Bug 2117326

Summary:

5.19.0: dnf install hangs when system is under load

Product:

[Fedora] Fedora

Reporter:

Chris Murphy <bugzilla>

Component:

kernel

Assignee:

fedora-kernel-btrfs

Status:

CLOSED INSUFFICIENT_DATA

QA Contact:

Fedora Extras Quality Assurance <extras-qa>

Severity:

unspecified

Docs Contact:

Priority:

unspecified

Version:

CC:

acaringi, adscvr, airlied, alciregi, bskeggs, hdegoede, hpa, jarodwilson, jglisse, jonathan, josef, kernel-maint, lgoncalv, linville, masami256, mchehab, ptalbert, steved

Target Milestone:

---

Target Release:

---

Hardware:

Unspecified

OS:

Unspecified

Whiteboard:

Fixed In Version:

Doc Type:

If docs needed, set a value

Doc Text:

Story Points:

---

Clone Of:

Environment:

Last Closed:

2022-08-11 17:39:39 UTC

Type:

Bug

Regression:

---

Mount Type:

---

Documentation:

---

CRM:

Verified Versions:

Category:

---

oVirt Team:

---

RHEL 7.3 requirements from Atomic Host:

Cloudforms Team:

---

Target Upstream Version:

Embargoed:

Attachments:

Description	Flags
dnf stuck, 5.19 sysrq+w dmesg	none

Description Chris Murphy 2022-08-10 16:04:30 UTC

Created attachment 1904786 [details]
dnf stuck, 5.19 sysrq+w dmesg

Linux openqa-x86-worker05.iad2.fedoraproject.org 5.19.0-65.fc37.x86_64 #1 SMP PREEMPT_DYNAMIC Mon Aug 1 13:18:35 UTC 2022 x86_64 x86_64 x86_64 GNU/Linux

Setup
btrfs raid10 on 8x plain partitions

Command
sudo dnf install pciutils

Reproducible:
About 1 in 3

Get stuck at 
Running scriptlet: sg3_utils-1.46-3.fc36.x86_64   2/2 

ps aux status for dnf is D+, kill -9 does nothing, strace shows nothing.
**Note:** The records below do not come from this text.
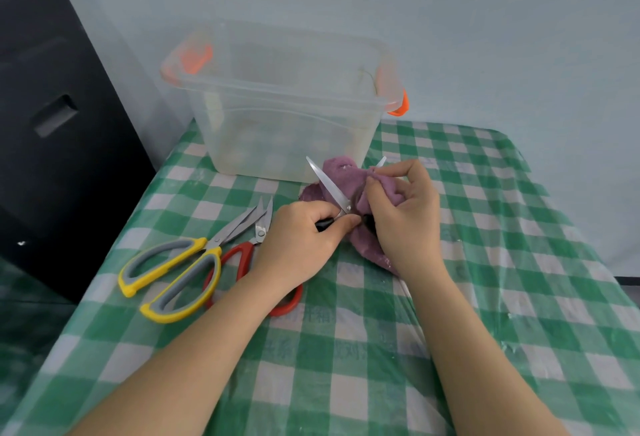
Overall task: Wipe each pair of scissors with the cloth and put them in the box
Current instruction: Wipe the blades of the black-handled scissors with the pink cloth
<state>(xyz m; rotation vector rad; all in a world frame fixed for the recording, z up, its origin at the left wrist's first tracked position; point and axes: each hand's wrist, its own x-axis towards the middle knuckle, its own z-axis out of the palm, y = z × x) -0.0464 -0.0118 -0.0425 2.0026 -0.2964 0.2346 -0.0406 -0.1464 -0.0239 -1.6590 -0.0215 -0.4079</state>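
Note:
My left hand [298, 241] grips the black handle of a pair of scissors [329, 186] whose blades are spread open, one tip pointing up-left and the other poking out past my right fingers. My right hand [405, 207] holds a purple cloth [346, 176] bunched around the right blade. The cloth's lower part lies on the table under both hands. To the left lie yellow-and-grey scissors [173, 273] and red-handled scissors [246, 255], the red ones partly under my left wrist. A clear plastic box [284, 106] with orange latches stands behind, open at the top.
The table wears a green-and-white checked cover [485, 262] under clear plastic film. A black object [52, 124] stands off the table's left edge. A pale wall rises behind the box.

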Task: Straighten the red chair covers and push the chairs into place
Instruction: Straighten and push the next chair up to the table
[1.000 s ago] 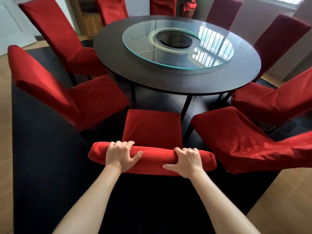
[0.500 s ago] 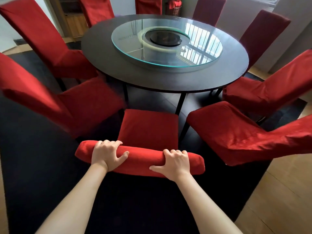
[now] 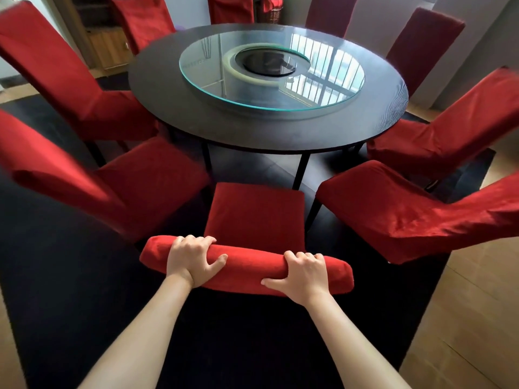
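Both hands gripped the top rail of the nearest chair point(image 3: 254, 220): left hand point(image 3: 191, 259) and right hand point(image 3: 302, 275) curled over its red cover point(image 3: 247, 266). The rail ran crosswise; the round counter point(image 3: 174, 113) lay straight ahead, seat short of it.

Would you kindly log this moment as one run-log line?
left hand: grips chair backrest top | right hand: grips same | seat: short of round table

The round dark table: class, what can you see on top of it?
On the round dark table rests a round glass turntable, over a pale ring around a dark disc. Window reflections hide part of the glass; what supports it cannot be seen.
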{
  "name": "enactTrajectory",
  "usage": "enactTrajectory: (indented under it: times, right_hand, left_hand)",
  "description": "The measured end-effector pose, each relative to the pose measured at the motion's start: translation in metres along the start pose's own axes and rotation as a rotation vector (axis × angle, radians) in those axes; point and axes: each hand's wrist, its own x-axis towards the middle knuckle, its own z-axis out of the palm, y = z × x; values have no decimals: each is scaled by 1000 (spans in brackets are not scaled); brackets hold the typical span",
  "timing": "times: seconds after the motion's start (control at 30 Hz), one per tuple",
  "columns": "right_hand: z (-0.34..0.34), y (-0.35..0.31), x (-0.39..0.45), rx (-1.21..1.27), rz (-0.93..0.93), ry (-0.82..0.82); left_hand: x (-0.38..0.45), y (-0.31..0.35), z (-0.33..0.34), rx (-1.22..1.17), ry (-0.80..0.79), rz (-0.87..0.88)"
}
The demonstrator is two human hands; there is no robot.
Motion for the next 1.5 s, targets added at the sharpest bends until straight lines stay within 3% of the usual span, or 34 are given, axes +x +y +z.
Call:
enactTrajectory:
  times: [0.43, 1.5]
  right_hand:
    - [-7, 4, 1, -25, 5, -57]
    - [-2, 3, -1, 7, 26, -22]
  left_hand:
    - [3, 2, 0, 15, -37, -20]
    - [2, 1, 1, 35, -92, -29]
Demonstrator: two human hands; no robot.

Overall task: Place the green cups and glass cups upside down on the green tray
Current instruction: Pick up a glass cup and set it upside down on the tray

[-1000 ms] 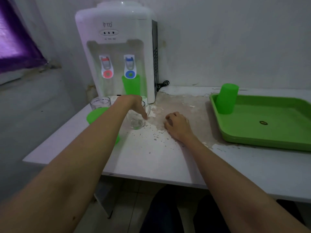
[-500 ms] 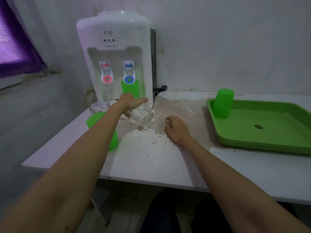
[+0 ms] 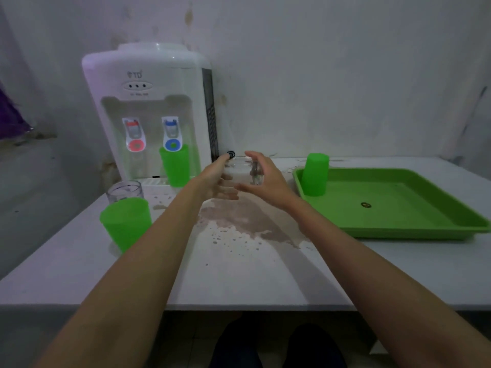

The hang last at least 10 minutes, didn't test beyond that.

sysrq+w attached


First call trace of the very long list:

[ 2268.057017] sysrq: Show Blocked State
[ 2268.057866] task:kworker/u97:11  state:D stack:    0 pid:  340 ppid:     2 flags:0x00004000
[ 2268.058361] Workqueue: writeback wb_workfn (flush-btrfs-1)
[ 2268.058825] Call Trace:
[ 2268.059261]  <TASK>
[ 2268.059692]  __schedule+0x335/0x1240
[ 2268.060145]  ? __blk_mq_sched_dispatch_requests+0xe0/0x130
[ 2268.060611]  schedule+0x4e/0xb0
[ 2268.061059]  io_schedule+0x42/0x70
[ 2268.061473]  blk_mq_get_tag+0x10c/0x290
[ 2268.061910]  ? dequeue_task_stop+0x70/0x70
[ 2268.062359]  __blk_mq_alloc_requests+0x16e/0x2a0
[ 2268.062797]  blk_mq_submit_bio+0x2a2/0x590
[ 2268.063226]  __submit_bio+0xf5/0x180
[ 2268.063660]  submit_bio_noacct_nocheck+0x1f9/0x2b0
[ 2268.064055]  btrfs_map_bio+0x170/0x410
[ 2268.064451]  btrfs_submit_data_bio+0x134/0x220
[ 2268.064859]  ? __mod_memcg_lruvec_state+0x93/0x110
[ 2268.065246]  submit_extent_page+0x17a/0x4b0
[ 2268.065637]  ? page_vma_mkclean_one.constprop.0+0x1b0/0x1b0
[ 2268.066018]  __extent_writepage_io.constprop.0+0x271/0x550
[ 2268.066363]  ? end_extent_writepage+0x100/0x100
[ 2268.066720]  ? writepage_delalloc+0x8a/0x180
[ 2268.067094]  __extent_writepage+0x115/0x490
[ 2268.067472]  extent_write_cache_pages+0x178/0x500
[ 2268.067889]  extent_writepages+0x60/0x140
[ 2268.068274]  do_writepages+0xac/0x1a0
[ 2268.068643]  __writeback_single_inode+0x3d/0x350
[ 2268.069022]  ? _raw_spin_lock+0x13/0x40
[ 2268.069419]  writeback_sb_inodes+0x1c5/0x460
[ 2268.069824]  __writeback_inodes_wb+0x4c/0xe0
[ 2268.070230]  wb_writeback+0x1c9/0x2a0
[ 2268.070622]  wb_workfn+0x298/0x490
[ 2268.070988]  process_one_work+0x1c7/0x380
[ 2268.071366]  worker_thread+0x4d/0x380
[ 2268.071775]  ? process_one_work+0x380/0x380
[ 2268.072179]  kthread+0xe9/0x110
[ 2268.072588]  ? kthread_complete_and_exit+0x20/0x20
[ 2268.073002]  ret_from_fork+0x22/0x30
[ 2268.073408]  </TASK>

Comment 1 Chris Murphy 2022-08-10 16:08:41 UTC

It's more likely to happen the busier the 30 qemu processes are; right now with only 12 qemu workers running the problem doesn't happen at all.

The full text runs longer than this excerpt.